United has also taken the coming Max 10 out of its planning after numerous delays, providing an opening for Airbus to steal a high-profile order.
Factory Oversight
Then there are the FAA actions aimed at bolstering safety. The agency plans to release within weeks a detailed look into Boeing’s safety management and culture, findings that will influence future regulatory action. Another FAA-appointed task force has begun studying risks in the US supply chain — providing a rare opportunity to address stresses highlighted by the Alaska accident.
“What are the unintended consequences from outsourcing? How does it impact rework at Boeing?” said Rich Plunkett, a member of the panel and an official with the union representing Boeing engineers.
The FAA’s more hands-on approach to oversight of Boeing has potentially far-reaching repercussions that aren’t easily calculated by analysts’ financial models. Mike Whitaker, the agency’s new administrator, outlined plans to bring in more “boots on the ground” at Boeing, while scrutinizing the planemaker’s quality control and manufacturing procedures.
“I could see this taking a couple years before Boeing gets their legs beneath them and say ‘we can ramp up,’” said Cliff Collier, a former executive with Vought Aircraft Industries, now a principal with Charles Edwards Management Consulting. Boeing will “have to take a look at everything. It’s going to spill over into the 787” and other aircraft programs, he predicted.
Calhoun got a short-term boost on Monday when Ryanair Holdings Plc Chief Financial Officer Neil Sorahan told Bloomberg TV the Irish low-cost carrier would take any Max 10 deliveries — or other Max jets, for that matter — that other airlines don’t want. Shares of Boeing advanced 0.7% in premarket US trading.
Safety Stand Downs
Boeing took an initial step when it halted all 737-related work for 10,000 employees across three sites on Jan. 25 for a quality stand down. In such sessions, workers and managers are encouraged to speak up about training shortfalls, improper practices and safety breakdowns they’ve witnessed. Issues that are raised are investigated and spur corrective action like re-training, slowing down factory work, Collier said.

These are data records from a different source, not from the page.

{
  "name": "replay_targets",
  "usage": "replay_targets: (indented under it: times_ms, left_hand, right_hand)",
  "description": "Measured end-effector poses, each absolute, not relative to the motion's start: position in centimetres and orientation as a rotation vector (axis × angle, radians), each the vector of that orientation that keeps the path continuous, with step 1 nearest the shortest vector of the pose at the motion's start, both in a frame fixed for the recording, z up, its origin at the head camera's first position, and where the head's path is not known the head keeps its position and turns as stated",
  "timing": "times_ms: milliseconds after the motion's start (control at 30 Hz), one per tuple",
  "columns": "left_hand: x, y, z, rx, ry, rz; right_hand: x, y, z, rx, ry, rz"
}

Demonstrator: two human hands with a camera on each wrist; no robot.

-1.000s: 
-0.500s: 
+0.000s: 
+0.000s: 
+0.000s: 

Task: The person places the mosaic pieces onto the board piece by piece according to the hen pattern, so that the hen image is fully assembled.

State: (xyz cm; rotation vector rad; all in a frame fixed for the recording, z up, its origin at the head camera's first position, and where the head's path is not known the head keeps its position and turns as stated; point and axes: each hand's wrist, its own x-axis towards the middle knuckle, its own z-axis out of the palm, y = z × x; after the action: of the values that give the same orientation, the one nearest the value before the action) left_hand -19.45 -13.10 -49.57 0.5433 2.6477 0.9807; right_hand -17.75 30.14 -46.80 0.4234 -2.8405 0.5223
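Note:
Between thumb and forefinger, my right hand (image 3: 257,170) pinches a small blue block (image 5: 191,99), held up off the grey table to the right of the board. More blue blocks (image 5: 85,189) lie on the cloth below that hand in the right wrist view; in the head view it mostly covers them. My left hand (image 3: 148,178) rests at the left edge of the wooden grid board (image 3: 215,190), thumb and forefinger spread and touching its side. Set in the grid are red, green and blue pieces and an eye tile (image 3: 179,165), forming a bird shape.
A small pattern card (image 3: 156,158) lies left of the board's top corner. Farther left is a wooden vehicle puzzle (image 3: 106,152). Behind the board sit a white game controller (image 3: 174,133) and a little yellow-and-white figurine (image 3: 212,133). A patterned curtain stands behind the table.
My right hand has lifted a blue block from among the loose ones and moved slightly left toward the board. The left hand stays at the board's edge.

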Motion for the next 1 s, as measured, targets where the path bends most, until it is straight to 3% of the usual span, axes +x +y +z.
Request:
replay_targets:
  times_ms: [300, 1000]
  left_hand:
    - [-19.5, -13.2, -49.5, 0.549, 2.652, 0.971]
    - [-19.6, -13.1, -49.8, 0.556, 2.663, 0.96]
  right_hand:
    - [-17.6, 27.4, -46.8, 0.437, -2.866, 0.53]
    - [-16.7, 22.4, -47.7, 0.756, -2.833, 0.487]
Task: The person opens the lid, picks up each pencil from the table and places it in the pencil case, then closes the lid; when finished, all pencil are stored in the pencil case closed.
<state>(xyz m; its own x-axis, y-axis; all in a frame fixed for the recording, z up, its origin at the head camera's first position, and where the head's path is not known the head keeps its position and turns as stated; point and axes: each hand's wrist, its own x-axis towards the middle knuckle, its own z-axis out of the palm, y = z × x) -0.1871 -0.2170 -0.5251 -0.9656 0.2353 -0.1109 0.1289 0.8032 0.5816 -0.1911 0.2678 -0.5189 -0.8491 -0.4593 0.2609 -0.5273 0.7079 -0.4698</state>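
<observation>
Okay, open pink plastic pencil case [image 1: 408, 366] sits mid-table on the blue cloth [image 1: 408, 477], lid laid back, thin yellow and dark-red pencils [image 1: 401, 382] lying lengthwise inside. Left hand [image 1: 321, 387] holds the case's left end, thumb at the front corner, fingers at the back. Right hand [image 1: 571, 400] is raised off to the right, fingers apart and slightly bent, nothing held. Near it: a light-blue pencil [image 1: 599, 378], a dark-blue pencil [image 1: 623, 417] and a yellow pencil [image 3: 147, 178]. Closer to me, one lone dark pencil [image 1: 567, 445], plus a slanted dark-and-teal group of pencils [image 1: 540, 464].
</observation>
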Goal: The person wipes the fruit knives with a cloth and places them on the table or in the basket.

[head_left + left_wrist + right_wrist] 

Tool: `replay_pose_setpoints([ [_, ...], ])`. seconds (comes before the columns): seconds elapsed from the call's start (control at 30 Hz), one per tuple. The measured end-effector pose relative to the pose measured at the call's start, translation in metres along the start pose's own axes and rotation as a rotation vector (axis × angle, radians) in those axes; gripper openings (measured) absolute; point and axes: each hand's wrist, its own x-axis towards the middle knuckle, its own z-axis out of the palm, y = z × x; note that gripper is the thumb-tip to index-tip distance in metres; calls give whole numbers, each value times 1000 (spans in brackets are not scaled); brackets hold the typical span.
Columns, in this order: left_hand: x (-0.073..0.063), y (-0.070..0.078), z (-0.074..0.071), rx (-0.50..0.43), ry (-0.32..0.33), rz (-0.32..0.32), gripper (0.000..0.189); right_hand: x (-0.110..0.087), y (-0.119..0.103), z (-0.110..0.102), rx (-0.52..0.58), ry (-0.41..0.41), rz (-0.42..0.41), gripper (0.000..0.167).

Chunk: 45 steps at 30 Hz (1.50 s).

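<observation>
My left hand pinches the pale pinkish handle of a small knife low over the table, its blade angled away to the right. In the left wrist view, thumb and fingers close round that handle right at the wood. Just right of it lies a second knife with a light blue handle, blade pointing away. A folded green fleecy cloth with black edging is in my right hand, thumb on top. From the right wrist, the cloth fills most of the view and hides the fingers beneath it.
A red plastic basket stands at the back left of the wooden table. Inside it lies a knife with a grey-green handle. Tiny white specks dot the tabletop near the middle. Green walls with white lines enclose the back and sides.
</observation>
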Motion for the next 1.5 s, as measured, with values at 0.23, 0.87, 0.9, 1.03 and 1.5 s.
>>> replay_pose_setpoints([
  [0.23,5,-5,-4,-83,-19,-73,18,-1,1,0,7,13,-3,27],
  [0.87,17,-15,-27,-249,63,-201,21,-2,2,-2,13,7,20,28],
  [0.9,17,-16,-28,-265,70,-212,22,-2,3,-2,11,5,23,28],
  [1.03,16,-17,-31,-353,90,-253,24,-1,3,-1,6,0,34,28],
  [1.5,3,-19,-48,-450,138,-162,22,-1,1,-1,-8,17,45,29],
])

Stan Deal, who heads Boeing’s commercial airplanes unit, said in a Jan. 26 message to workers that the meetings yielded “frank feedback” and hundreds of suggestions for improvements. He plans to hold similar quality stand downs at all of the division’s airplane programs and sites over the next few weeks.
“The whole industry is going to go through the same thing Boeing is going through: a stand down, looking at what we’re doing,” Collier said. “We’ll all be better for it.”